▶ **What you have to do**: Each line of the entries, from the first to the line containing "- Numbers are", is to be transcribed exactly as it stands; include no other lines.

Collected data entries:
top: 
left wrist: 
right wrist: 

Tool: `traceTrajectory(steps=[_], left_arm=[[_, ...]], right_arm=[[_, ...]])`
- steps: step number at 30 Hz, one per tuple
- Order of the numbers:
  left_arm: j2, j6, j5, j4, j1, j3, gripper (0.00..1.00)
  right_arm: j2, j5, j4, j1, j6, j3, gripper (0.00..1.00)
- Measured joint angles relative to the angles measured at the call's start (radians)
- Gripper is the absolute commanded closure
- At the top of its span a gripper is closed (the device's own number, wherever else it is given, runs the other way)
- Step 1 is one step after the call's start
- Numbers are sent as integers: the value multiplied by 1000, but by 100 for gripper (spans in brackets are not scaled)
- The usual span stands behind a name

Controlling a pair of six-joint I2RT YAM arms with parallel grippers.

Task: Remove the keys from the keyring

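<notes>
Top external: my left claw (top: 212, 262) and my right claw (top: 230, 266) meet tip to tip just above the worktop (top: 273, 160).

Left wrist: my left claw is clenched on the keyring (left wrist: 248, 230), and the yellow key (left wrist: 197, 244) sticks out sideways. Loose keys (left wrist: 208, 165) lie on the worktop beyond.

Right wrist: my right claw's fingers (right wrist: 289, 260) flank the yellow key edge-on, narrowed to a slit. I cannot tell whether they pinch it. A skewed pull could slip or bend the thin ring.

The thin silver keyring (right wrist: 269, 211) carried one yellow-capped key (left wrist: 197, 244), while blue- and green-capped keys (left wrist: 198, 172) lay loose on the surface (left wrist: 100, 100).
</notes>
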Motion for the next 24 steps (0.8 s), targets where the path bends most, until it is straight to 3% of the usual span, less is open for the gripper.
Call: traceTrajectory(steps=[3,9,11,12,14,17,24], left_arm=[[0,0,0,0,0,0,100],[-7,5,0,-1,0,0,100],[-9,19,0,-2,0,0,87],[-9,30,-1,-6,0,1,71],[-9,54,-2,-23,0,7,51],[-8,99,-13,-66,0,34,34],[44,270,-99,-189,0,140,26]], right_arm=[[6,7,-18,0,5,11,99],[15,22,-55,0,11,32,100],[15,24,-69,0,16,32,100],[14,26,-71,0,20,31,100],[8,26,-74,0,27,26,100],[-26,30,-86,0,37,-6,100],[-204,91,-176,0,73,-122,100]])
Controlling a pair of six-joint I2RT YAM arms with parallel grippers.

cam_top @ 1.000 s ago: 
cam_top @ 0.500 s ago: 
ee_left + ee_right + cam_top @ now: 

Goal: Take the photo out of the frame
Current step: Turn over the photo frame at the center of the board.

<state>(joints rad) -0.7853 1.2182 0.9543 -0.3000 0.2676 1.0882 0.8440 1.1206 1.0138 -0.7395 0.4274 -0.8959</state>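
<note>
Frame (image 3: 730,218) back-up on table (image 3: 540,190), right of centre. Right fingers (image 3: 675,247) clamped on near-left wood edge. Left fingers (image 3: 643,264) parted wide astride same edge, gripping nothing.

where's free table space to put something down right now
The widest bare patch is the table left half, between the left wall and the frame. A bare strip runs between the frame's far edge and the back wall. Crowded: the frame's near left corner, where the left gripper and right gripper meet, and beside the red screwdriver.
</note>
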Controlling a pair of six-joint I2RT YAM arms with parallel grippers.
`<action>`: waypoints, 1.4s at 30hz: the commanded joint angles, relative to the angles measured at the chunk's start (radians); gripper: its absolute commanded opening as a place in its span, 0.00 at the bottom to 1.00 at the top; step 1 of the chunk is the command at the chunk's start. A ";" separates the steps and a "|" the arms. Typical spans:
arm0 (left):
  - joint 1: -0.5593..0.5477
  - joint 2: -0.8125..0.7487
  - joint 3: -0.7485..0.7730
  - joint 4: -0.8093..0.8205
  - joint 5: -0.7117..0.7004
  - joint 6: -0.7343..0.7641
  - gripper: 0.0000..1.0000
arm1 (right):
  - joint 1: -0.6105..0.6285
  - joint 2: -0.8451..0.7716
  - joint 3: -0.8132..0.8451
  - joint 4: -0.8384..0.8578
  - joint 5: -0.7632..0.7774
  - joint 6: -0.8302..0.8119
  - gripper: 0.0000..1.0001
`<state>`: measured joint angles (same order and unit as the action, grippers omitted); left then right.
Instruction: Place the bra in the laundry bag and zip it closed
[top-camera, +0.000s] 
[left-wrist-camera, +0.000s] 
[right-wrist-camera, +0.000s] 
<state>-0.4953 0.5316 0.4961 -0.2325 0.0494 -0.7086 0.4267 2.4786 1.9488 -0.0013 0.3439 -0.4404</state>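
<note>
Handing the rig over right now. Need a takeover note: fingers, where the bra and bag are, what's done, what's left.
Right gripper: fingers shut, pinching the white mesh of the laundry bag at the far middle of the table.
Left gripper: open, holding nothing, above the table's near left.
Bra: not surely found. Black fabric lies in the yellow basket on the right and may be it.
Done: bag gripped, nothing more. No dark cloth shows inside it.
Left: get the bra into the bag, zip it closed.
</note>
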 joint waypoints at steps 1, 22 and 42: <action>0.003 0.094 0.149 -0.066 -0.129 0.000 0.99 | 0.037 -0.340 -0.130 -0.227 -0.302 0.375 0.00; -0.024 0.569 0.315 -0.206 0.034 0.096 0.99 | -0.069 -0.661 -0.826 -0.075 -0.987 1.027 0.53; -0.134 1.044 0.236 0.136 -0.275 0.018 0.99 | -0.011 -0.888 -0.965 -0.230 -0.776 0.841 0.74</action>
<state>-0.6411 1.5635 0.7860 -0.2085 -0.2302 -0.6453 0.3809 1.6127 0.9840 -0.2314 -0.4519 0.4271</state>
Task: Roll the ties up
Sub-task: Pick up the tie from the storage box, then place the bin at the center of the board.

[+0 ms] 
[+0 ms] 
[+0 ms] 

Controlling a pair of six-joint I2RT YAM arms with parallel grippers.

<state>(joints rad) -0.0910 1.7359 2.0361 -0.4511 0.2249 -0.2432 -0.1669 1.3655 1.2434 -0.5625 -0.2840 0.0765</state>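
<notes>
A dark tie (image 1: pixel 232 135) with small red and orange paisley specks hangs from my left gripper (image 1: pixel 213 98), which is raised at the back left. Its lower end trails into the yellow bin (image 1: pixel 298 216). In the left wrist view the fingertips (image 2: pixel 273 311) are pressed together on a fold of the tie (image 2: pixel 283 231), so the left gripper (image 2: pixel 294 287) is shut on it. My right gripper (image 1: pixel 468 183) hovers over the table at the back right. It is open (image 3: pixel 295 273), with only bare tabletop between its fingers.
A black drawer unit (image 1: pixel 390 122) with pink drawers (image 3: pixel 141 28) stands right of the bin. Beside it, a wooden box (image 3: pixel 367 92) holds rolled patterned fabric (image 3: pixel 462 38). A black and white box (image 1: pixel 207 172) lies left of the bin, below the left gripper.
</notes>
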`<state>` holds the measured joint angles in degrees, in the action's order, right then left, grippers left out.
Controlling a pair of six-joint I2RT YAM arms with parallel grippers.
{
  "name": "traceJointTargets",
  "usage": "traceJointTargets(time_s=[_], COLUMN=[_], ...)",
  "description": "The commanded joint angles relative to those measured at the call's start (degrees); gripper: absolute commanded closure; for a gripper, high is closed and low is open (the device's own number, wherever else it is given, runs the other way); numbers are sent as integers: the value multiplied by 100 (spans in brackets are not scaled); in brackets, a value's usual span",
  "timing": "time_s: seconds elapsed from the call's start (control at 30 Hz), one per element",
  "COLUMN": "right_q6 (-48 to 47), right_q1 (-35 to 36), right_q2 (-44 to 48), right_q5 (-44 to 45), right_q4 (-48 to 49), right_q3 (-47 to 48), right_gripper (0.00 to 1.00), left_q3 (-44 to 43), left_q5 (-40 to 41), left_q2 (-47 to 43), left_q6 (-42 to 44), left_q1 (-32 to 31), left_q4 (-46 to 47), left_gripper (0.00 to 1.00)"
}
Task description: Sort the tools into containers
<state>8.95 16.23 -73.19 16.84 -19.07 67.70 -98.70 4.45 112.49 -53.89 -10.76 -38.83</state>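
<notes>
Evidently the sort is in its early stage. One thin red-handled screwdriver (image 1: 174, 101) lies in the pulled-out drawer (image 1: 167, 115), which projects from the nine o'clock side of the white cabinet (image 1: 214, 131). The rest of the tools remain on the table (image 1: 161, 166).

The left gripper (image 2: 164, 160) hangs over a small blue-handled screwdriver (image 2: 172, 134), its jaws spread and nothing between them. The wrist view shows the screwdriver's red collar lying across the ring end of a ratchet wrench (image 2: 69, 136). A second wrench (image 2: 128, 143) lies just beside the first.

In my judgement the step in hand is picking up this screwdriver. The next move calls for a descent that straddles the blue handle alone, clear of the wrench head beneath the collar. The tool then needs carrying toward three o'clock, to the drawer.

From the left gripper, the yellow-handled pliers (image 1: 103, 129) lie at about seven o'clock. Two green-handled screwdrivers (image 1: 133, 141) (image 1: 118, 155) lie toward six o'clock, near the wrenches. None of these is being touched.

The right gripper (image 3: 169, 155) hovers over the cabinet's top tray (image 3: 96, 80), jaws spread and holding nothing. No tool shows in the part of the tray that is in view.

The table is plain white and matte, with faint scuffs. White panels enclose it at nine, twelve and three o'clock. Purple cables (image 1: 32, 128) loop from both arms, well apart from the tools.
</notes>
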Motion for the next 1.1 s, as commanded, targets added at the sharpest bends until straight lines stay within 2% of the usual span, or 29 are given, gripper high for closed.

▶ **Task answer**:
top: 
left wrist: 
right wrist: 

Tool: `traceTrajectory(steps=[_], left_arm=[[_, ...]], right_arm=[[_, ...]])`
- steps: step number at 30 Hz, one per tuple
- Order of the numbers:
  left_arm: j2, j6, j5, j4, j1, j3, gripper (0.00..1.00)
  right_arm: j2, j5, j4, j1, j6, j3, gripper (0.00..1.00)
- Measured joint angles relative to the angles measured at the call's start (radians)
- Gripper is the absolute commanded closure
- At the top of its span a gripper is closed (the device's own number, wherever else it is given, runs the other way)
- Step 1 is one step after the call's start
- Numbers are sent as integers: the value multiplied by 1000, but by 100 for gripper (spans in brackets are not scaled)

No other output belongs to this answer.